◆ WORK ITEM:
From the entries that follow, extract each line holding the string "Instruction".

^^^^^^^^

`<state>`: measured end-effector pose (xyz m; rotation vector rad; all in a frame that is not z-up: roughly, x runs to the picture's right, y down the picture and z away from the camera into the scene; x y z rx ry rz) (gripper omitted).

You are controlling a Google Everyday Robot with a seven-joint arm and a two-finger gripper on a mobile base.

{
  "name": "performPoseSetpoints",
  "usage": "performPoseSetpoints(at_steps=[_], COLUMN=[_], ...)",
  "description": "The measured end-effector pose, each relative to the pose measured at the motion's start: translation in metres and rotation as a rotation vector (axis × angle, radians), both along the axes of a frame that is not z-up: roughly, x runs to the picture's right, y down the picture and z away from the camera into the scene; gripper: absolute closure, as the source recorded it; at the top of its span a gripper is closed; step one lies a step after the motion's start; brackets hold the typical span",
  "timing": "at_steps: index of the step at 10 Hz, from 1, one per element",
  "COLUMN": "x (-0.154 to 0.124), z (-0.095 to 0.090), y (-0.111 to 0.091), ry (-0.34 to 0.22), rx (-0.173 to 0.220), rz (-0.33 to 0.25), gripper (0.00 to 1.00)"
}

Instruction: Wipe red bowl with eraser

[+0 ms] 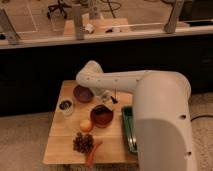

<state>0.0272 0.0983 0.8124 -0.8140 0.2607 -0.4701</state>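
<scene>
The red bowl [101,116] sits on the wooden table [62,147], right of centre, and its inside looks dark. My gripper [108,98] hangs just behind the bowl's far rim, between it and the purple bowl [82,93]. A small dark shape [114,99] shows at the gripper's tip. It may be the eraser, but I cannot tell whether it is held. My white arm reaches in from the right and bends above the purple bowl.
A small cup with dark contents [66,106] stands at the left. An orange [86,125], a bunch of grapes [83,142] and a reddish carrot-like piece [93,152] lie in front. My arm's body covers most of a green tray [127,131] at the right edge.
</scene>
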Motion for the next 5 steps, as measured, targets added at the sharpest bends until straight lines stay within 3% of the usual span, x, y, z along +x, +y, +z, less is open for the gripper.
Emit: performPoseSetpoints(at_steps=[5], x=[-0.004], z=[-0.018], y=[0.021], ry=[-0.050], rx=[-0.026], rz=[0.018], gripper=[1.00])
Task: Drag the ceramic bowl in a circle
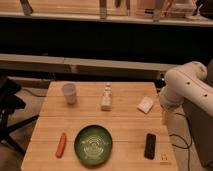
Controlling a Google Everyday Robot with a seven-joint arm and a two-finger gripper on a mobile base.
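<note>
1. Claw. My claw is not in sight. It is carried at the end of my arm (185, 85), which stands off the right edge of the bench (125, 125). Its jaws are set wide and hold nothing, since every item lies free on the boards. I judge this a ready setting, wide enough to straddle a rim.

2. Near row. The ceramic bowl (93, 144) rests upright at the near edge of the bench, well to the left of the claw's station. Nothing touches it, so the drag is not yet begun.
- An orange carrot-like item (61, 145) lies just beside the bowl, on the side away from the claw.
- A flat black device (150, 146) lies between the bowl and the claw's side, apart from the bowl.
- By my estimate these two neighbours limit the circle sideways, so the path should stay tight.

3. Far row. A white cup (69, 93), a small pale bottle-shaped item (106, 97) and a white packet (146, 104) stand across the back. The packet is the closest to the claw's side. Bare boards separate this row from the bowl, which leaves room for the far arc.

4. Handling. The bowl is wide and shallow. I expect it to slide rather than tip if it is gripped or pressed low at the rim.
</note>
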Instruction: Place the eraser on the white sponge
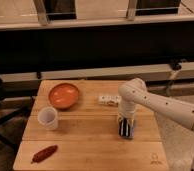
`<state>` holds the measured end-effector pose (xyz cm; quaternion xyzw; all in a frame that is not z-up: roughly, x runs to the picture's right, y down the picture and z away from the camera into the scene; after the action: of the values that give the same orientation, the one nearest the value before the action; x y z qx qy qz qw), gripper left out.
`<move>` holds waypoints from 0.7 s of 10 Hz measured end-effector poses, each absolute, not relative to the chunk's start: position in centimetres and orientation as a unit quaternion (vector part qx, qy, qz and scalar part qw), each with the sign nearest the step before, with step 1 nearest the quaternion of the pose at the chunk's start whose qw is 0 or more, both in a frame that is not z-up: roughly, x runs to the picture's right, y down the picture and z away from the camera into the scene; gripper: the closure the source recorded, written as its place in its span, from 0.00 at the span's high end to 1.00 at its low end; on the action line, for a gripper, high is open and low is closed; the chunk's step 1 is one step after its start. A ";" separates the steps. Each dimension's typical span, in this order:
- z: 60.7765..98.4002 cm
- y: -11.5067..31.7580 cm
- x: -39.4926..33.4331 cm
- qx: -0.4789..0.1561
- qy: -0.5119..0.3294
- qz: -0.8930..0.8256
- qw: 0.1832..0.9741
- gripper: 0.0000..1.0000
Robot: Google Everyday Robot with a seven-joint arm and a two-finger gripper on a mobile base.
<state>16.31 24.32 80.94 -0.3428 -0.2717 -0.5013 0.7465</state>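
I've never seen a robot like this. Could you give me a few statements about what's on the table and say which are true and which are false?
1. The orange bowl sits left of the white sponge in the picture. True.
2. The white cup stands inside the orange bowl. False: it stands on the table, in front of the bowl.
3. The gripper points down at the table, nearer the camera than the white sponge. True.
4. The eraser already lies on the white sponge. False: it is down at the gripper, apart from the sponge.
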 end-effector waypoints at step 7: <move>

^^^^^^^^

◆ PROBLEM SOLUTION:
Instruction: Wipe red bowl with eraser
Instruction: Place the eraser on the white sponge

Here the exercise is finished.